The listing is to be duplicated in full, exactly as written.
━━━ DATA SHOWN ━━━
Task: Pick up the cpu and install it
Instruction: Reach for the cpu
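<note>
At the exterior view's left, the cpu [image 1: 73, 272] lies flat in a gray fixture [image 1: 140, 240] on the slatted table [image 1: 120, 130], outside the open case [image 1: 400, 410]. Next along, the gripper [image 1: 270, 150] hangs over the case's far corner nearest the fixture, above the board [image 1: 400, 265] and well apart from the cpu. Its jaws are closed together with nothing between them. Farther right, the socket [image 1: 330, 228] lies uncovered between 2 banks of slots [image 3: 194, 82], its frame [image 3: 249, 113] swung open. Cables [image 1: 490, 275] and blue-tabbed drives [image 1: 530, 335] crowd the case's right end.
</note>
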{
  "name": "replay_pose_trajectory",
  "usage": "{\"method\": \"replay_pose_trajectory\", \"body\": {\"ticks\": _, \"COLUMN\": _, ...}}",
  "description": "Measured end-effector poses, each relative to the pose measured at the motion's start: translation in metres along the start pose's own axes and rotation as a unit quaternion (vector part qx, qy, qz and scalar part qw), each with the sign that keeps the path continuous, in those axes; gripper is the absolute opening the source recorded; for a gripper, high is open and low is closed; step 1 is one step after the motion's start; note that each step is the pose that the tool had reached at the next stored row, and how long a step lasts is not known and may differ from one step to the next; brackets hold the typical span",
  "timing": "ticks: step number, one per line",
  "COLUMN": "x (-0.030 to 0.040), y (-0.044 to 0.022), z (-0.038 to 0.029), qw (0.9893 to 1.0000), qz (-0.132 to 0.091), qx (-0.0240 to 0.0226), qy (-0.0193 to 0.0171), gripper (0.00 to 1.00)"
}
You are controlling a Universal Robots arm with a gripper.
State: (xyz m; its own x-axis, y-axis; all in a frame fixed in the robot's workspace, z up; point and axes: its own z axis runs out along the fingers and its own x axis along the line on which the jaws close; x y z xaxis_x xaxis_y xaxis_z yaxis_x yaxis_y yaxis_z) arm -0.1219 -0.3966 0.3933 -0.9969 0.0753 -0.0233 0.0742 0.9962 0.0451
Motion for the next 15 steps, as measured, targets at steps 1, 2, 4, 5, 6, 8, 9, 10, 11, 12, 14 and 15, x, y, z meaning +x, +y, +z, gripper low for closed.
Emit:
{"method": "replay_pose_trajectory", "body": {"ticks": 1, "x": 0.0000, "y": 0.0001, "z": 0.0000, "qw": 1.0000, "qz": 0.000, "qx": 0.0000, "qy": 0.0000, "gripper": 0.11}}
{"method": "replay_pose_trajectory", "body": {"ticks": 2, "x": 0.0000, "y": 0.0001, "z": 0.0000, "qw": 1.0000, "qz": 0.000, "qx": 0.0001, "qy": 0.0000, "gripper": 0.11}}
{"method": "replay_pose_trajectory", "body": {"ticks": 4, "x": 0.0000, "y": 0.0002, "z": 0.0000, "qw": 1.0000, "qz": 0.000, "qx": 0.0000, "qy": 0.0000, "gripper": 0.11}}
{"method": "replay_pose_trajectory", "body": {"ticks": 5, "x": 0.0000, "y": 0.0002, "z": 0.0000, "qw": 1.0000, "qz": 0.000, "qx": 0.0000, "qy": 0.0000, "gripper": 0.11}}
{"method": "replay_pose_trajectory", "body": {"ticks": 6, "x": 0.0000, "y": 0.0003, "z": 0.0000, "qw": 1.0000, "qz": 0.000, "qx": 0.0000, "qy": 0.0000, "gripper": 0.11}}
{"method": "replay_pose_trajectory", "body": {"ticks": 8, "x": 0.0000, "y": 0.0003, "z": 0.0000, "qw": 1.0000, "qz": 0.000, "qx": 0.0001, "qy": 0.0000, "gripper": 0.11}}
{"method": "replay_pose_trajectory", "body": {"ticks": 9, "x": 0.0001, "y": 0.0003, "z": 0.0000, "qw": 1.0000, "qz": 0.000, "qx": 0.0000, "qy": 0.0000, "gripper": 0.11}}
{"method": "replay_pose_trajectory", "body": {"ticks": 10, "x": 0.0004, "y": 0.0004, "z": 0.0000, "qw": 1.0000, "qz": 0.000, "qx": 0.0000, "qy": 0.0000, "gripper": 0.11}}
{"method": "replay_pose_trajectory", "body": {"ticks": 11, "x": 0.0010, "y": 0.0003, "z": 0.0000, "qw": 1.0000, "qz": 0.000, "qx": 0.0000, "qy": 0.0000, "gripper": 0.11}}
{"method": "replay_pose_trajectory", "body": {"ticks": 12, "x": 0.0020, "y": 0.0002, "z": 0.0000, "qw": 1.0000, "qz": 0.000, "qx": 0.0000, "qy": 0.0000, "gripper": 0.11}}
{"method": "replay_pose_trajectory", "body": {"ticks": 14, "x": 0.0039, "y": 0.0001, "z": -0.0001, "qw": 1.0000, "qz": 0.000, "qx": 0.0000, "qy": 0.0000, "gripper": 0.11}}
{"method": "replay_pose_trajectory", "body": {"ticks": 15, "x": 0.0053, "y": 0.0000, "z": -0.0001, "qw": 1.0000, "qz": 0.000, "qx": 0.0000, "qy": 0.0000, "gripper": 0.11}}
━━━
*EXERCISE RESULT*
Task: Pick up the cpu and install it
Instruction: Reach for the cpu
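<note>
At the exterior view's left, the cpu [image 1: 73, 272] lies flat in a gray fixture [image 1: 140, 240] on the slatted table [image 1: 120, 130], outside the open case [image 1: 400, 410]. Next along, the gripper [image 1: 270, 150] hangs over the case's far corner nearest the fixture, above the board [image 1: 400, 265] and well apart from the cpu. Its jaws are closed together with nothing between them. Farther right, the socket [image 1: 330, 228] lies uncovered between 2 banks of slots [image 3: 194, 82], its frame [image 3: 249, 113] swung open. Cables [image 1: 490, 275] and blue-tabbed drives [image 1: 530, 335] crowd the case's right end.
</note>
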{
  "name": "replay_pose_trajectory",
  "usage": "{\"method\": \"replay_pose_trajectory\", \"body\": {\"ticks\": _, \"COLUMN\": _, ...}}",
  "description": "Measured end-effector poses, each relative to the pose measured at the motion's start: translation in metres along the start pose's own axes and rotation as a unit quaternion (vector part qx, qy, qz and scalar part qw), each with the sign that keeps the path continuous, in those axes; gripper is the absolute opening the source recorded; for a gripper, high is open and low is closed; step 1 is one step after the motion's start; note that each step is the pose that the tool had reached at the next stored row, and how long a step lasts is not known and may differ from one step to the next; brackets hold the typical span",
  "timing": "ticks: step number, one per line",
  "COLUMN": "x (-0.030 to 0.040), y (-0.044 to 0.022), z (-0.038 to 0.029), qw (0.9893 to 1.0000), qz (-0.132 to 0.091), qx (-0.0240 to 0.0226), qy (-0.0193 to 0.0171), gripper (0.00 to 1.00)"
}
You are controlling a Universal Robots arm with a gripper.
State: (xyz m; its own x-axis, y-axis; all in a frame fixed in the robot's workspace, z up; point and axes: its own z axis runs out along the fingers and its own x axis along the line on which the jaws close; x y z xaxis_x xaxis_y xaxis_z yaxis_x yaxis_y yaxis_z) arm -0.1219 -0.3966 0.3933 -0.9969 0.0753 -0.0233 0.0742 0.9962 0.0451
Motion for the next 15 steps, as measured, targets at steps 1, 2, 4, 5, 6, 8, 9, 10, 11, 12, 14 and 15, x, y, z meaning +x, +y, +z, gripper low for closed.
Emit:
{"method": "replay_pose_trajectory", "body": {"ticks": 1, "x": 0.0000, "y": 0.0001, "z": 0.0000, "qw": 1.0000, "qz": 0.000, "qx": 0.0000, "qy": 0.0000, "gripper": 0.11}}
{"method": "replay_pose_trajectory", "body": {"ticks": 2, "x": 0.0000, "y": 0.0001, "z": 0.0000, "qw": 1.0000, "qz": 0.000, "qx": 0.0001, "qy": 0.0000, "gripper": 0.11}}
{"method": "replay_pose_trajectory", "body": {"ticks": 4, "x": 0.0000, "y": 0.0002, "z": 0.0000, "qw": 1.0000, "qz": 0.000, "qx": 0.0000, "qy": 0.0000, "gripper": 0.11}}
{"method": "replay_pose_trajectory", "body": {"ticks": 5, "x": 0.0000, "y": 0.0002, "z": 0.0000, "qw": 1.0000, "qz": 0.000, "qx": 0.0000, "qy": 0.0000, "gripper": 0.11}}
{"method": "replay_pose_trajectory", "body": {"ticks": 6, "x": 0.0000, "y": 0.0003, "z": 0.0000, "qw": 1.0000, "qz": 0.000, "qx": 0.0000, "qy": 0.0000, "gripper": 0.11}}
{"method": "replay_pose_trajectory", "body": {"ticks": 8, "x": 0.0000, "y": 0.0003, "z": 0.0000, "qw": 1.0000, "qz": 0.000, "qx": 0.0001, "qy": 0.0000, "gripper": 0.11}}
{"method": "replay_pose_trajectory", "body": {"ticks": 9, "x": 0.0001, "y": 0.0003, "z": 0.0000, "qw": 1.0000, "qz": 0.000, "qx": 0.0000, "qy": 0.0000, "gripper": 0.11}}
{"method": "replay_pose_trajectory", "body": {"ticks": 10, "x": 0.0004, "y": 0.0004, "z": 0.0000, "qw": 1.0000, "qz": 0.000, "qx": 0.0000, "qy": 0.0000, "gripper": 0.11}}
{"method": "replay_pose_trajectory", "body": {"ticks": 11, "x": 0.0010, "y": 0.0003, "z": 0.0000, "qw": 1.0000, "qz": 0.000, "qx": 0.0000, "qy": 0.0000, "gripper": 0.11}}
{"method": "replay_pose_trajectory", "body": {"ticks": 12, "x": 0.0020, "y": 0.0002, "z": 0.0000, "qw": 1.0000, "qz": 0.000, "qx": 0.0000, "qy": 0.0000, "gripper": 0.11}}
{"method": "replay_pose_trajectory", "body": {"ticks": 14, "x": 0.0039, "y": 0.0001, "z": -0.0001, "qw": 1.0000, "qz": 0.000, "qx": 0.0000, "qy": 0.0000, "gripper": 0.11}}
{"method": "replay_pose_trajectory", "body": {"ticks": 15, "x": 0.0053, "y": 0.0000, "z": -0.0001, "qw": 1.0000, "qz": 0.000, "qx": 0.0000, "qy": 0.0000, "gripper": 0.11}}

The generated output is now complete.